Je ne sais pas ce qu’il a fait, mais en moins de dix minutes, l’air soufflé était bien froid. Bref, deux soucis à surveiller, mais réglés pour le moment. Nous repartons le cœur léger, pour Pamukkale où nous arrivons en fin de journée, de sorte que nous trouvons une place pour la nuit pile en bas de cette célèbre montagne blanche.
16 mars 2018.
Longue séance scolaire ce matin, les pages d’arithmétique défilent, de même que les mots de la dictée hebdomadaire. Il paraît que je cote plus sévèrement que Madame. Ce n’est que dans l’après-midi que nous franchissons les grilles du site de Pamukkale, qui ne se limite pas à cette montagne de calcaire bien blanc qui ressemble à du chou-fleur, selon Alexis. Catherine a déjà préparé son bidon de Viakal, n’est-elle pas mignonne, tandis que Valentin cherche les poissons dans les bassins où nous déambulons pieds nus.

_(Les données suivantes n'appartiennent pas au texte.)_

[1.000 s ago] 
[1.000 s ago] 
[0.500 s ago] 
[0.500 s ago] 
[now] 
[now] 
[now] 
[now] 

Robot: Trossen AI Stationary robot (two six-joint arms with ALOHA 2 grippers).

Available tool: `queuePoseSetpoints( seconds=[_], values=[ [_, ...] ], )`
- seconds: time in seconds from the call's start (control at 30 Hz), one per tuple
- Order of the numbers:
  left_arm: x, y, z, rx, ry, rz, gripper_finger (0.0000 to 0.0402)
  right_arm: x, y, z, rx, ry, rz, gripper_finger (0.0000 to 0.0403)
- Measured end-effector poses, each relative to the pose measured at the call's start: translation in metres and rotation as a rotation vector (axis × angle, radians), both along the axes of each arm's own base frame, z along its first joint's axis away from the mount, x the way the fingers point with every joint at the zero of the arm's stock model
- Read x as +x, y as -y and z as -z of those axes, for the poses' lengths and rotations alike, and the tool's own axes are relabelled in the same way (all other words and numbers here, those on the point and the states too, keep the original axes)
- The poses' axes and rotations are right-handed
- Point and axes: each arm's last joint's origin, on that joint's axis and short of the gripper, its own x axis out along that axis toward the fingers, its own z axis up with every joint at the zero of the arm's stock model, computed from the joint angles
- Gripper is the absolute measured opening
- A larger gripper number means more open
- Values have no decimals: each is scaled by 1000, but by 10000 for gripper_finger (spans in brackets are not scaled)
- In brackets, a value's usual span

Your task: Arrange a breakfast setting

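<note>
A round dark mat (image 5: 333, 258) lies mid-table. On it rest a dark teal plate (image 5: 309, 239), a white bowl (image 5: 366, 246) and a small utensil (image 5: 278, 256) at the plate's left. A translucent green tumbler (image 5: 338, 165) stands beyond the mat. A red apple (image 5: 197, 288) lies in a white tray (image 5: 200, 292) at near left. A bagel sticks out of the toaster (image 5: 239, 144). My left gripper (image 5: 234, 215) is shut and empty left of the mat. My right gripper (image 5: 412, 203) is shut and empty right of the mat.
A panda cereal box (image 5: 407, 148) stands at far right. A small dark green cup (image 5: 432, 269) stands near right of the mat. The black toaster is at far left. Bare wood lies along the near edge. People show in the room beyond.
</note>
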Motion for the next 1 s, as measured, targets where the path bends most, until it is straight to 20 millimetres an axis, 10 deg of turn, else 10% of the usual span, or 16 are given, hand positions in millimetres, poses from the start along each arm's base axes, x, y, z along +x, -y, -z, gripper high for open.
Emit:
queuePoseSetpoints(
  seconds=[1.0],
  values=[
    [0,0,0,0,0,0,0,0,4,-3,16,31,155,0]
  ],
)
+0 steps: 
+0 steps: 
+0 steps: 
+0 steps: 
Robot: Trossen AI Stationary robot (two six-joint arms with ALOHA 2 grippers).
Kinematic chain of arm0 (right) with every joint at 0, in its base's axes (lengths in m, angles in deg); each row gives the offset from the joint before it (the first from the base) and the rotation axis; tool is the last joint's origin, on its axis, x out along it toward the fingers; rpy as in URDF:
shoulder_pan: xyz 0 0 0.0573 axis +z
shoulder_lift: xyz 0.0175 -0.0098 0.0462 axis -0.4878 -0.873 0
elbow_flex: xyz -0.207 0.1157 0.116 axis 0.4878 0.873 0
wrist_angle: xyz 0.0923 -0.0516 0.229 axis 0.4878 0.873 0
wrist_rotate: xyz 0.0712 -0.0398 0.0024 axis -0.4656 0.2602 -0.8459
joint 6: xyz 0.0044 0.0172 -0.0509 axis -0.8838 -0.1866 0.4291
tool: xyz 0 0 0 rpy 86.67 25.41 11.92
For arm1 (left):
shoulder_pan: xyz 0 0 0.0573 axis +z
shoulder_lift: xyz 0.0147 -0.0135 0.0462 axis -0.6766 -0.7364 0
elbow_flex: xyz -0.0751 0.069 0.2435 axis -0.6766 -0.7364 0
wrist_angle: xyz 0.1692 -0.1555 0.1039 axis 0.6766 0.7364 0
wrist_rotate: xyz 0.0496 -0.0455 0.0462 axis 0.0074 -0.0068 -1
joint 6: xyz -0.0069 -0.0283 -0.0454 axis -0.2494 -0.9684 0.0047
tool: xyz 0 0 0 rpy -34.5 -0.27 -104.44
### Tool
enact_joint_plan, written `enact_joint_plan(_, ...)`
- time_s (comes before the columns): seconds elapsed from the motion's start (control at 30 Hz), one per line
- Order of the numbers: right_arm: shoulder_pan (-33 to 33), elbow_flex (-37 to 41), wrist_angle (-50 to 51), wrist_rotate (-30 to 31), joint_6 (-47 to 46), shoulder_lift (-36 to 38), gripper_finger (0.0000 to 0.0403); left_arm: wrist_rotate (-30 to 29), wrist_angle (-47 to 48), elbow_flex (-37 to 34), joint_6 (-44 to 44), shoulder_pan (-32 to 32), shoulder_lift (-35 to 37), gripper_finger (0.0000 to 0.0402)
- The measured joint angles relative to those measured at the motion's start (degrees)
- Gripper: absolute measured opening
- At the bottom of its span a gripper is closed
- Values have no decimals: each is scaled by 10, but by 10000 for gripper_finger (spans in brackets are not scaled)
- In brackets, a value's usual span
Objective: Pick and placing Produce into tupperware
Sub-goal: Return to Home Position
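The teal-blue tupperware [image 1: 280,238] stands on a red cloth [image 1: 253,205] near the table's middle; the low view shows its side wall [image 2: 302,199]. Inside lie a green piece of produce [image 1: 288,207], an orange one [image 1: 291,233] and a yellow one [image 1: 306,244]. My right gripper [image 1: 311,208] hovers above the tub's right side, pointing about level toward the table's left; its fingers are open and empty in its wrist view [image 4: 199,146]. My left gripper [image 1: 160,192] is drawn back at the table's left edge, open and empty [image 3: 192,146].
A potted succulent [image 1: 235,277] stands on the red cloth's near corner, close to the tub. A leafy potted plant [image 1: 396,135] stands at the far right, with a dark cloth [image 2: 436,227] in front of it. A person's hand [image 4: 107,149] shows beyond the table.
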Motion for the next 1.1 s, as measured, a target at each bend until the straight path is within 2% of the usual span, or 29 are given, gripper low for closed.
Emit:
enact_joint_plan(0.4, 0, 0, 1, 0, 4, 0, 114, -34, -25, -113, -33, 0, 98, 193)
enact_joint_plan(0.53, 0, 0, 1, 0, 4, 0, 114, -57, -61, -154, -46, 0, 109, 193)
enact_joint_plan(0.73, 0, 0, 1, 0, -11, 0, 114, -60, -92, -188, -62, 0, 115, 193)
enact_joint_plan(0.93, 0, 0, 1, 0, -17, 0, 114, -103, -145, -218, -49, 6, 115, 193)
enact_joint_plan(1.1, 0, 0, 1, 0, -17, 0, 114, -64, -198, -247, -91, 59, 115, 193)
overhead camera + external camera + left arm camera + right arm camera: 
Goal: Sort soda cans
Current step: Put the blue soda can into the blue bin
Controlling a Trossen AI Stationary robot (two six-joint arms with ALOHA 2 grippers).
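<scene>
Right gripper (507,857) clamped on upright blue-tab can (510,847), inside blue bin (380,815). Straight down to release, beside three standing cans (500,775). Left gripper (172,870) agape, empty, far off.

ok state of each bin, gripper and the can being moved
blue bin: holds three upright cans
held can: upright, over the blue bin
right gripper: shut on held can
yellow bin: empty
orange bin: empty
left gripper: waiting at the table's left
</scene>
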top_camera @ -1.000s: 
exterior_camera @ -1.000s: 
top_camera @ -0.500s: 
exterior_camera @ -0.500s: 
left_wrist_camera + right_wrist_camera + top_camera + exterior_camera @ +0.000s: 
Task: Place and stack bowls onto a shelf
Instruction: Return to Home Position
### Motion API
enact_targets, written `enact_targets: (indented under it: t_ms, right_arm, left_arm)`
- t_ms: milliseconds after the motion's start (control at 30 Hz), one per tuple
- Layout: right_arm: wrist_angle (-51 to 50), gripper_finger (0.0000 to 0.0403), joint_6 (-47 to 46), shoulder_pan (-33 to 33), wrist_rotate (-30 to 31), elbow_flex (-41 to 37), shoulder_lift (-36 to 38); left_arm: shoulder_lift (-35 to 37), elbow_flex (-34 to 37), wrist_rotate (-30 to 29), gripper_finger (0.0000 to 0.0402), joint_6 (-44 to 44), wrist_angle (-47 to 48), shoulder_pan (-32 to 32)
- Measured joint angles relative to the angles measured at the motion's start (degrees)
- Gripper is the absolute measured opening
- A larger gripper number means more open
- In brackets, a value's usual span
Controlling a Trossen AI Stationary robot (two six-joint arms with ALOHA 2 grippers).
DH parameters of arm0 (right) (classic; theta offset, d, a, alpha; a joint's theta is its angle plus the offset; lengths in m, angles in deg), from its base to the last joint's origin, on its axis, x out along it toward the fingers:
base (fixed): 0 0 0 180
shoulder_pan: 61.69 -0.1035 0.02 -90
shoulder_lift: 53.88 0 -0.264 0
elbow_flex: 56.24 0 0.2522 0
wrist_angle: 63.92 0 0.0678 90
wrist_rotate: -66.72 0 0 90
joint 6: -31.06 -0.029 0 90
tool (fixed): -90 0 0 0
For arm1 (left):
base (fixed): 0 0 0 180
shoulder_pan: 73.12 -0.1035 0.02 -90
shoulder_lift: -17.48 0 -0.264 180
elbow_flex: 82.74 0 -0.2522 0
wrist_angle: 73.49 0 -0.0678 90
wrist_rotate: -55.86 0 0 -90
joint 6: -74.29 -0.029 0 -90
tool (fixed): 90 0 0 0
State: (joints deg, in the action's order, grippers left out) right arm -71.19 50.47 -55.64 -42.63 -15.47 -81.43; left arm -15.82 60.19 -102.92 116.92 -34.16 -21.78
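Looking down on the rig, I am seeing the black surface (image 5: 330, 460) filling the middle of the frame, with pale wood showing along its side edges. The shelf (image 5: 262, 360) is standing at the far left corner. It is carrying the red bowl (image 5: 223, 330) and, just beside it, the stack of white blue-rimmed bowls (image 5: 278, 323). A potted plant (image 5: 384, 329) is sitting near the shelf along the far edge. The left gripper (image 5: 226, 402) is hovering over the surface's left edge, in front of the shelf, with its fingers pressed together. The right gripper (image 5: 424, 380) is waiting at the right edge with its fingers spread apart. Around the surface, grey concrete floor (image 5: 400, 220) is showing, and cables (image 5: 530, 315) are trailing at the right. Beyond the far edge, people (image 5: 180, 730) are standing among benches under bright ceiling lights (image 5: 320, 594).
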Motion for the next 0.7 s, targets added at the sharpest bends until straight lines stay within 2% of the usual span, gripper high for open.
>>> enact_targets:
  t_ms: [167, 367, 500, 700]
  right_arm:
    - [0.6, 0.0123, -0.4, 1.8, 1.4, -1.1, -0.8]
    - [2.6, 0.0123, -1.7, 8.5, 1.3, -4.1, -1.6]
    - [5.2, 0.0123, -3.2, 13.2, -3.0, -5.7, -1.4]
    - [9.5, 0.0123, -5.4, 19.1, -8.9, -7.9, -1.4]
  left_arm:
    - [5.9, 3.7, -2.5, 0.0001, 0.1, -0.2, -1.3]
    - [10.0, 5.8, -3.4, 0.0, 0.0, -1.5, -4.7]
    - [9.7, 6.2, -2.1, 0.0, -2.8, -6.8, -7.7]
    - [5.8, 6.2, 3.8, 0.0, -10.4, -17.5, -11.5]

Je vais vous passer les envolées lyriques et les détails dithyrambiques, nous avons franchement adoré la visite, tout simplement. Certes, de nombreuses vasques de travertin sont vides, mais la magie des lieux n’opère pas moins, surtout que, venant de l’entrée basse, nous avons site quasi pour nous seuls, tandis que les groupes se concentrent sur les bassins de l’accès supérieur, que nous mettons bien trois quarts d’heure à rejoindre.
Le site romain de Hierapolis qui nous attend sur ce plateau n’est pas en reste. De la nécropole, du théâtre et même de la Porte de Domitien, délaissés par les groupes, se dégage une grande sérénité qui nous a carrément charmé. Nous avons du mal à décrocher et c’est sous le soleil couchant que nous rentrons dans nos pénates.